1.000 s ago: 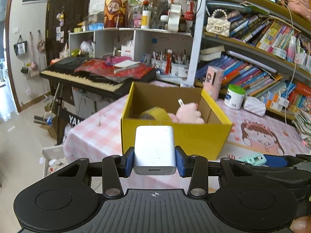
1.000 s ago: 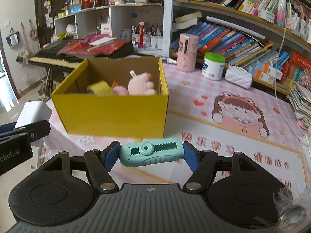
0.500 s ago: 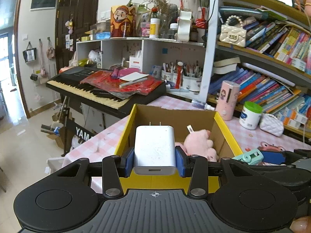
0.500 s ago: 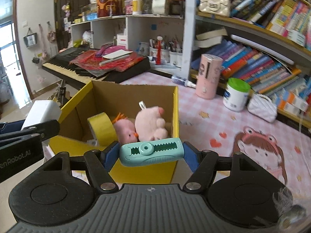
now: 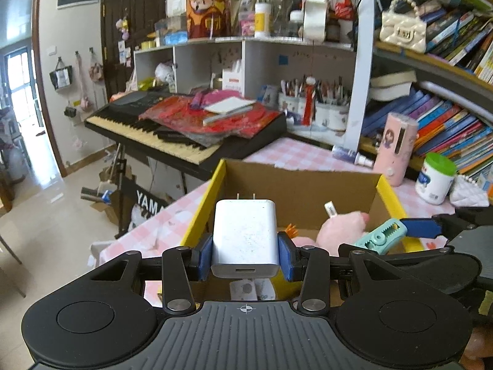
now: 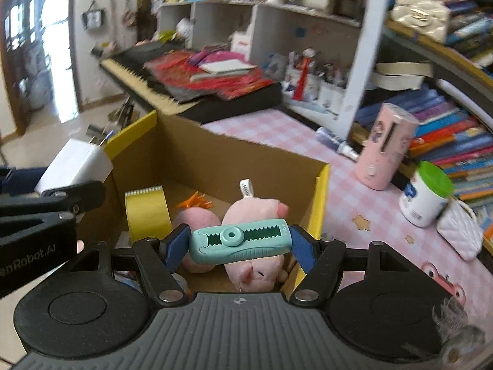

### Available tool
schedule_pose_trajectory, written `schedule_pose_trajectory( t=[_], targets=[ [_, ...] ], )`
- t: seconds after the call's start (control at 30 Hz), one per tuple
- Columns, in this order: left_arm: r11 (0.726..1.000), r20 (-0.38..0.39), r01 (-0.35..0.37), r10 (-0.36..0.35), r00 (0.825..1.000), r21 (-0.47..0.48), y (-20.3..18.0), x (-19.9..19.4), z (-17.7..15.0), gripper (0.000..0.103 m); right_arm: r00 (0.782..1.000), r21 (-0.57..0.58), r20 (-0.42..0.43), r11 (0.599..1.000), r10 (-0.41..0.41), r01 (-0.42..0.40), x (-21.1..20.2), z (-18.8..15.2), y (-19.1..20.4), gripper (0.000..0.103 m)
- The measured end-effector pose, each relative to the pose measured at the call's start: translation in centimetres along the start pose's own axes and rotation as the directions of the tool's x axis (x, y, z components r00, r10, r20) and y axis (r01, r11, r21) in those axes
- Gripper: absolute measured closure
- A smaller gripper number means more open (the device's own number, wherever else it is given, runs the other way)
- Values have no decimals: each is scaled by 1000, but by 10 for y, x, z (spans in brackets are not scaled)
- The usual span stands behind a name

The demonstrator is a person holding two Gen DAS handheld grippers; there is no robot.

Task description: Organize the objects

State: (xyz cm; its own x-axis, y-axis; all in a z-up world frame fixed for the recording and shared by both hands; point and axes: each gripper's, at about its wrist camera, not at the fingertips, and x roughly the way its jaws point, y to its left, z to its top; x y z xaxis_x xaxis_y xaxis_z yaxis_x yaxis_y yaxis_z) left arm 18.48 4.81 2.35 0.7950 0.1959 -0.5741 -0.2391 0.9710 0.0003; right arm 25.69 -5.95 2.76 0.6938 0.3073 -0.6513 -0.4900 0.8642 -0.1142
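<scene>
With both grippers hovering side by side over the yellow box [image 6: 320,191], the left gripper [image 5: 245,248] pinching the white charger [image 5: 245,237] and the right gripper [image 6: 240,245] clamping the teal clip [image 6: 240,243], they are risking bumping each other and dropping something outside the rim.

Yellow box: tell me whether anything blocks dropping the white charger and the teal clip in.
Nothing visible blocks either. The box is open-topped; the charger and clip hang over it. Pink plush toys and a tape roll lie inside, bare floor between.
</scene>
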Motion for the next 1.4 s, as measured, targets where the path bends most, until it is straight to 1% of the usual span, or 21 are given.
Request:
schedule_pose_trajectory(
  t=[0.13, 0.23, 0.4, 0.57, 0.67, 0.73, 0.77, 0.8, 0.83, 0.87, 0.97, 1.07, 1.13, 1.2, 1.3, 1.4],
  targets=[
    [1000, -44, -13, 13, 999, 7, -4, 15, -5, 62, 998, -80, -48, 996, 33, -37, 16, -3, -1, 35],
    [1000, -72, -16, 16, 997, 12, -6, 24, -8, 62, 996, -104, -75, 993, 48, -55, 24, -7, -2, 35],
    [1000, -104, -9, 8, 995, -4, -8, 32, -11, 62, 995, -150, -73, 986, 64, -74, 28, -8, -2, 35],
    [1000, -122, 5, -8, 992, -25, -6, 36, -11, 62, 993, -162, -84, 982, 88, -101, 32, -7, -3, 35],
    [1000, -96, 4, -5, 995, -10, -8, 33, -11, 60, 992, -159, -85, 982, 89, -102, 32, -6, -3, 35],
    [1000, -80, 18, -18, 997, -6, -8, 29, -9, 54, 993, -156, -82, 983, 82, -94, 31, -6, -3, 35],
    [1000, -68, 23, -24, 997, -5, -8, 25, -9, 52, 994, -148, -79, 985, 77, -88, 31, -6, -3, 33],
    [1000, -56, 24, -24, 998, -4, -8, 22, -8, 47, 994, -136, -76, 987, 74, -84, 29, -6, -3, 32],
    [1000, -43, 24, -24, 999, -3, -8, 19, -7, 45, 995, -126, -70, 989, 74, -82, 26, -6, -3, 31],
    [1000, -28, 26, -27, 999, -6, -7, 15, -6, 44, 996, -118, -61, 990, 66, -73, 23, -7, -3, 29],
    [999, 3, 41, -41, 999, -22, -4, 3, -4, 40, 999, -107, -28, 993, 41, -44, 9, -9, 0, 28],
    [998, 38, 46, -44, 998, -36, 1, -11, -3, 33, 999, -96, 36, 995, -17, 20, -10, -12, 5, 27],
    [998, 62, 37, -34, 997, -46, 5, -21, -3, 25, 994, -85, 86, 994, -68, 75, -26, -16, 10, 25],
    [998, 91, 25, -19, 996, -62, 9, -32, -4, 19, 987, -65, 117, 991, -110, 118, -40, -21, 13, 22],
    [997, 115, 20, -11, 993, -76, 17, -45, -9, 17, 977, -18, 130, 985, -167, 171, -58, -30, 15, 19],
    [996, 114, 25, -16, 993, -80, 25, -56, -18, 16, 969, 38, 115, 975, -220, 217, -71, -41, 18, 16]
  ],
)
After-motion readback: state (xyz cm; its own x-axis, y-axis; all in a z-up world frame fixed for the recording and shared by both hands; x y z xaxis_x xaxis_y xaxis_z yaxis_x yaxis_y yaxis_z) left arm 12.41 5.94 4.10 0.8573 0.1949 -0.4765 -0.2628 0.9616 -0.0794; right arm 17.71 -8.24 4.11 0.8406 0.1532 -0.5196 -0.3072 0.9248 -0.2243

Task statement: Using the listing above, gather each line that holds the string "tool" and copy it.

Result:
### Available tool
- The measured end-effector pose, each relative to the pose measured at the call's start: translation in centimetres along the start pose's own axes and rotation as the directions of the tool's x axis (x, y, z components r00, r10, r20) and y axis (r01, r11, r21) in those axes

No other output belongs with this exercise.